*Activity*
In the listing that follows, how many lines have the word "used" in them? Give only the number.

BEGIN Material for this task

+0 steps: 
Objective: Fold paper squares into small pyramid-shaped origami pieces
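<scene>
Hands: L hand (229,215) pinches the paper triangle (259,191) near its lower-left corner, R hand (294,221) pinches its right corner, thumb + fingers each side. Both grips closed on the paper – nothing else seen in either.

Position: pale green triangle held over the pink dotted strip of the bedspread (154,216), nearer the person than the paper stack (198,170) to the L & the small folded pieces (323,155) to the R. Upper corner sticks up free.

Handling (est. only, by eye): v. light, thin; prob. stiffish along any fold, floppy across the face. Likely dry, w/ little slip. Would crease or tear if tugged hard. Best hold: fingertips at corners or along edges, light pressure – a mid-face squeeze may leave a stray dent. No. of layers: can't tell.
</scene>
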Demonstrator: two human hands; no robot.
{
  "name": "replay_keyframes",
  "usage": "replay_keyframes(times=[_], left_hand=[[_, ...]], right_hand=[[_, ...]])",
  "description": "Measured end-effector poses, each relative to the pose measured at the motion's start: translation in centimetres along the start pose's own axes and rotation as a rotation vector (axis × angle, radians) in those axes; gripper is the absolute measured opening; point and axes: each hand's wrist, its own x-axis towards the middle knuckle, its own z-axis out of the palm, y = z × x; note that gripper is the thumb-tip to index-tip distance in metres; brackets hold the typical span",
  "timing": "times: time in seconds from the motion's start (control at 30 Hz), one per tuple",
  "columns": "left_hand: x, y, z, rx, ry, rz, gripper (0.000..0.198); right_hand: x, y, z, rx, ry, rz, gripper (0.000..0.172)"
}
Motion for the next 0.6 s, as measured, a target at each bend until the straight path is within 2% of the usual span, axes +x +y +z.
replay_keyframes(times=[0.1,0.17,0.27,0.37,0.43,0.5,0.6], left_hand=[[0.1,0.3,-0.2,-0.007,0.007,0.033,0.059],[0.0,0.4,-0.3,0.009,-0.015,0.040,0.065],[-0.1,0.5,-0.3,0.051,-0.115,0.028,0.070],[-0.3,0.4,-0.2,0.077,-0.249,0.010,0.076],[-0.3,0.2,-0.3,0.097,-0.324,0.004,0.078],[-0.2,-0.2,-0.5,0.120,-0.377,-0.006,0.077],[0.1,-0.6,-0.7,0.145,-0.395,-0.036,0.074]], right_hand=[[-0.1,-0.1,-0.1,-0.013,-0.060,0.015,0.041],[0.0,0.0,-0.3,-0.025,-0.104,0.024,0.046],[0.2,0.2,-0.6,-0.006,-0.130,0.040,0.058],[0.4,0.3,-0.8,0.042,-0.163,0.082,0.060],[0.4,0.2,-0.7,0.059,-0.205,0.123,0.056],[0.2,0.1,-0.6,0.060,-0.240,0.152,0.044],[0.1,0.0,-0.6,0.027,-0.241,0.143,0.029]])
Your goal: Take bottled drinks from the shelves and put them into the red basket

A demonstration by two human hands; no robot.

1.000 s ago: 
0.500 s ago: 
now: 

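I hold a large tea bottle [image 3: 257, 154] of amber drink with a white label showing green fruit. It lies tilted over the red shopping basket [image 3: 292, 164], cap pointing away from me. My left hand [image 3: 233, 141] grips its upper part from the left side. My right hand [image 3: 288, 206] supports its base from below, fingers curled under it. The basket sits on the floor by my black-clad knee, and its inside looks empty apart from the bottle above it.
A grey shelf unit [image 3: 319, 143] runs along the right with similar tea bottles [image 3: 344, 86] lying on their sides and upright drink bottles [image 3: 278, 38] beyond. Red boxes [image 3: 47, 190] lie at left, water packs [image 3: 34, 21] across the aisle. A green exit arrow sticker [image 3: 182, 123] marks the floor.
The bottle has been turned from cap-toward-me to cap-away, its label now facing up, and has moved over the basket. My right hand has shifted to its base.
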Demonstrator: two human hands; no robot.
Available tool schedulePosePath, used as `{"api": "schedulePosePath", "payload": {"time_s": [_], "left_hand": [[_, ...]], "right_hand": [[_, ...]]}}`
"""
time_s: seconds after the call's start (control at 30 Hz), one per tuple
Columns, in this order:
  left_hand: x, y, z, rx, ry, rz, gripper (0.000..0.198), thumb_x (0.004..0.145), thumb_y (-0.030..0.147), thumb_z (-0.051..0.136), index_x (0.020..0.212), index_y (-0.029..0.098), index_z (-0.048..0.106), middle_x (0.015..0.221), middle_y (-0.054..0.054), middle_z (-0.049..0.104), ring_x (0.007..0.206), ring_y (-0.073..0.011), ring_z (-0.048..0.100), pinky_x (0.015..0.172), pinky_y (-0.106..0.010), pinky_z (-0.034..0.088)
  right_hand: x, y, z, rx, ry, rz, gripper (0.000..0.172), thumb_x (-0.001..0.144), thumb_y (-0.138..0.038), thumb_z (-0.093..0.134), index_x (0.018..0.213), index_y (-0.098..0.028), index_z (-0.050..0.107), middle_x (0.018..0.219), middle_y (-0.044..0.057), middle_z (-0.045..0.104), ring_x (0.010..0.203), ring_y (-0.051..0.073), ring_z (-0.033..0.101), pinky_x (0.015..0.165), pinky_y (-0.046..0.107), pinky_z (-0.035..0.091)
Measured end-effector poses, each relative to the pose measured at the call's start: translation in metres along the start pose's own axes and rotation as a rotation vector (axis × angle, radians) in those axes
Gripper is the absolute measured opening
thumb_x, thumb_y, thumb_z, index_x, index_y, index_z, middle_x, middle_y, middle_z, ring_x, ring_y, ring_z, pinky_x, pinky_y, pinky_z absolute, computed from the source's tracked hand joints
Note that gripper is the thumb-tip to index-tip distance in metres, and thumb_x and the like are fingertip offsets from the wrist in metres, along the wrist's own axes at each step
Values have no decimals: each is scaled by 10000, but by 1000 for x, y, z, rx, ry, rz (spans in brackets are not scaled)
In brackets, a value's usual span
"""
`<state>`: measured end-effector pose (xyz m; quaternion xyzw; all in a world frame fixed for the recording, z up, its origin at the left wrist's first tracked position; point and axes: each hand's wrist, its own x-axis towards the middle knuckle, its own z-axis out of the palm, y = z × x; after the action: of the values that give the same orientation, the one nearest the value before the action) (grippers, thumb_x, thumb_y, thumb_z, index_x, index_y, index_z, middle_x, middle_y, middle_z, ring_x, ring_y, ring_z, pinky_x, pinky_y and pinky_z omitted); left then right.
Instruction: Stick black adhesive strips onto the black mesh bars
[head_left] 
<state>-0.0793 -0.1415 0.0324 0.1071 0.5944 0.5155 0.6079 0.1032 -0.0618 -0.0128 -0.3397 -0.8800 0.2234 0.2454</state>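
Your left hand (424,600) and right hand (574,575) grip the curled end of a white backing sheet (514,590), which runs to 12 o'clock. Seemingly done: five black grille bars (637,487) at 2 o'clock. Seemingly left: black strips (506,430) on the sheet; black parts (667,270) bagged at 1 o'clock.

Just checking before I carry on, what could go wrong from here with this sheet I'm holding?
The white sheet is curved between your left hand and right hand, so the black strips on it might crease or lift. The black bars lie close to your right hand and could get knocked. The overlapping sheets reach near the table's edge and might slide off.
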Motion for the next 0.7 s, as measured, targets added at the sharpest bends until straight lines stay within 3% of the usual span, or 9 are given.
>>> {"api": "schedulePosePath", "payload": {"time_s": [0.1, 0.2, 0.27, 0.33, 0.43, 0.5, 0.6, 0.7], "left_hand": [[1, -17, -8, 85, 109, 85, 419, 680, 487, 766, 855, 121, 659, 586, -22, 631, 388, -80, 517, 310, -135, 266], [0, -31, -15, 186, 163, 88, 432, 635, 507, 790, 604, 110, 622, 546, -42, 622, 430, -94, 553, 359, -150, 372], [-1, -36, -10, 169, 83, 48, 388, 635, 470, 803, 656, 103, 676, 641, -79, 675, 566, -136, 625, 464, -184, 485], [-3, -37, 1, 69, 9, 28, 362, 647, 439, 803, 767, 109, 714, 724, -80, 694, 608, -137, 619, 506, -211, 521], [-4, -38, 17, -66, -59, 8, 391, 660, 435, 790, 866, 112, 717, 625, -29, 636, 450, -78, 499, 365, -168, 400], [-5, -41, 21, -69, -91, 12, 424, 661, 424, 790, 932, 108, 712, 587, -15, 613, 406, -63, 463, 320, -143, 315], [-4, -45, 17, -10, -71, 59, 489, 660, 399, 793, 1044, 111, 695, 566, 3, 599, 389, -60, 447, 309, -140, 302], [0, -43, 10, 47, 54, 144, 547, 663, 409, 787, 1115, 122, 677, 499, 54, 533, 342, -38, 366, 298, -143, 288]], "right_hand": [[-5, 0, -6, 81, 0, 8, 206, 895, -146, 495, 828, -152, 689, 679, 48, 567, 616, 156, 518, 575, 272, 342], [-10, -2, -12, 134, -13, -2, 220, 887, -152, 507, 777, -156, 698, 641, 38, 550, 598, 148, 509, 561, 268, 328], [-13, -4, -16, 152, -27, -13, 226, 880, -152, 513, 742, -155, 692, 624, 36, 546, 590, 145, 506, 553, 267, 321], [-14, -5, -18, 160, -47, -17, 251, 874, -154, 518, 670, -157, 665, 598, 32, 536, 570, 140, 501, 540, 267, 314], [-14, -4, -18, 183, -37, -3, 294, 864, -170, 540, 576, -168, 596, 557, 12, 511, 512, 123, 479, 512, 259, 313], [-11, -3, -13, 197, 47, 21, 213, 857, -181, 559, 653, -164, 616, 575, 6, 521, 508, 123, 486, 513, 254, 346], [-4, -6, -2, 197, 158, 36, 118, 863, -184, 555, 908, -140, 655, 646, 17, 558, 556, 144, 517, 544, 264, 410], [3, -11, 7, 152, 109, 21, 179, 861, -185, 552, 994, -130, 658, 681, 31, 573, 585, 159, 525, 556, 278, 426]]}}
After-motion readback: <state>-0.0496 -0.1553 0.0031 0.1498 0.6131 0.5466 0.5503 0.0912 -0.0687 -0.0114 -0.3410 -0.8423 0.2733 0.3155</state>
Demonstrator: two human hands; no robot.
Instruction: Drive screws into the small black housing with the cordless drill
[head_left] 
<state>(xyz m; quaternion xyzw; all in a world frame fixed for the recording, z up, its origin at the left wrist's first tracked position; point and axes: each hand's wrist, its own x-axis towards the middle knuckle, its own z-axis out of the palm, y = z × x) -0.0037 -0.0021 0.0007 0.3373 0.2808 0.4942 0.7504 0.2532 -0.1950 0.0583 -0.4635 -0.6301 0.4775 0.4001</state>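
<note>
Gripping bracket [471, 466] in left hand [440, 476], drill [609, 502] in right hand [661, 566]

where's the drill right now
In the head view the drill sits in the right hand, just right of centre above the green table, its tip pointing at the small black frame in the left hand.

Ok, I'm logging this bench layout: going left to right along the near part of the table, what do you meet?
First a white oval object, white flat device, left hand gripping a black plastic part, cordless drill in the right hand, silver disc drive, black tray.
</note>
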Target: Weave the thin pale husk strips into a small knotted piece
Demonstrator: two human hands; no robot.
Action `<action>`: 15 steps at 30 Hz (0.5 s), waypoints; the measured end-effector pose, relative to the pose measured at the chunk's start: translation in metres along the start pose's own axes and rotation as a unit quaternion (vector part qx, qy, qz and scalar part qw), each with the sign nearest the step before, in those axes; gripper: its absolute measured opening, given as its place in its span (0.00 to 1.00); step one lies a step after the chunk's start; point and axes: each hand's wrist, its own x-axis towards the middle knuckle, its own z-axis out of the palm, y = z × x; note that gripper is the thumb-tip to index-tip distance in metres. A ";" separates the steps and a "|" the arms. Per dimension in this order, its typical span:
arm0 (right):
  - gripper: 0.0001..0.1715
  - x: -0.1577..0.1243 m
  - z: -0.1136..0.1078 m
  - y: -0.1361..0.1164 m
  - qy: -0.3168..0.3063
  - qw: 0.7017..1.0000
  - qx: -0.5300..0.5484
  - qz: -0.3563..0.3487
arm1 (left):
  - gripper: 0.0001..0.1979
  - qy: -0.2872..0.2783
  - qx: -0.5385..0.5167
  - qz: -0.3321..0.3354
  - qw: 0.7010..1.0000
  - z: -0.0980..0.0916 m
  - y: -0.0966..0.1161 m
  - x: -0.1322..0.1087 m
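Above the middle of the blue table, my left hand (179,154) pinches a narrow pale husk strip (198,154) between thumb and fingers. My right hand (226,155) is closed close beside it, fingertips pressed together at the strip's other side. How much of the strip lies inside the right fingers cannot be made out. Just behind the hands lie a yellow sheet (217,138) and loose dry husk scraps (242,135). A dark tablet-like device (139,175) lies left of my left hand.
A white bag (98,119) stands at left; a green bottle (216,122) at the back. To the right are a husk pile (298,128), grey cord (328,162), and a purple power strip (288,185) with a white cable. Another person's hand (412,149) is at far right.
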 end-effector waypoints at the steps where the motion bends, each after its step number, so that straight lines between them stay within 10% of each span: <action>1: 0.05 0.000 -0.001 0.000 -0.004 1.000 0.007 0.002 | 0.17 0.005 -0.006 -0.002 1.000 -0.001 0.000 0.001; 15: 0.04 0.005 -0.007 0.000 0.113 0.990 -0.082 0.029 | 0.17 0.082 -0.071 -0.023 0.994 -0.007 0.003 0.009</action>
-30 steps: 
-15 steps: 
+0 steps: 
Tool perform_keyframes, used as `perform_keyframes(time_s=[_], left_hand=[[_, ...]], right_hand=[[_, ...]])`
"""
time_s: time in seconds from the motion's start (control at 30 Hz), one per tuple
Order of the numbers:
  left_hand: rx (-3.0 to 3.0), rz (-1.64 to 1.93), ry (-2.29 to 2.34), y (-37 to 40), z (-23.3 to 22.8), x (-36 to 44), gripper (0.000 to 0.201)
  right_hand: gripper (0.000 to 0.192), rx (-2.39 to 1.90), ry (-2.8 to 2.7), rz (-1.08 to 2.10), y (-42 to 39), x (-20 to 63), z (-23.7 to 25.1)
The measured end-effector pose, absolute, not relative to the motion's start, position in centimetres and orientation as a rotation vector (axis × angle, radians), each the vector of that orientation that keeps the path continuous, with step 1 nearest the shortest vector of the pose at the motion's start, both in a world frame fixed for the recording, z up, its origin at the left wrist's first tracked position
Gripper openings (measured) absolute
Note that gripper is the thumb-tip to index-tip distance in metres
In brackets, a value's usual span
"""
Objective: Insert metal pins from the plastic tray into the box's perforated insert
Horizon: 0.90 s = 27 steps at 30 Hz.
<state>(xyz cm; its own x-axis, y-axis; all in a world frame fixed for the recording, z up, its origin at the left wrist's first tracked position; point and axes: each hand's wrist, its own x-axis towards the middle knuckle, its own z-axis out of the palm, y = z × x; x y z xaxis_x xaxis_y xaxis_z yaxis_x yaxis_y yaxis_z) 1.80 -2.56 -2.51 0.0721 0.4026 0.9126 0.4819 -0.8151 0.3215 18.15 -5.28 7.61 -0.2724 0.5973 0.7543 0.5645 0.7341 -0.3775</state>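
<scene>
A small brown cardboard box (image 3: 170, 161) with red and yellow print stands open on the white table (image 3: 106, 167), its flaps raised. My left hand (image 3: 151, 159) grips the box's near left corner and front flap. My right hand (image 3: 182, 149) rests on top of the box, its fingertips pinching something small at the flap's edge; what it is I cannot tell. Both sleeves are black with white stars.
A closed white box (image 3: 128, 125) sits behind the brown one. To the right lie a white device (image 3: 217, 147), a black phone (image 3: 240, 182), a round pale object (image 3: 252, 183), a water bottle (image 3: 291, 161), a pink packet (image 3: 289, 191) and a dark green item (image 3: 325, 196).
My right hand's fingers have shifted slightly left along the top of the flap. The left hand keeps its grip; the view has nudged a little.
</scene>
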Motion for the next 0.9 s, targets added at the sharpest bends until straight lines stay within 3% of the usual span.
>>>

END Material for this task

*Response below*
2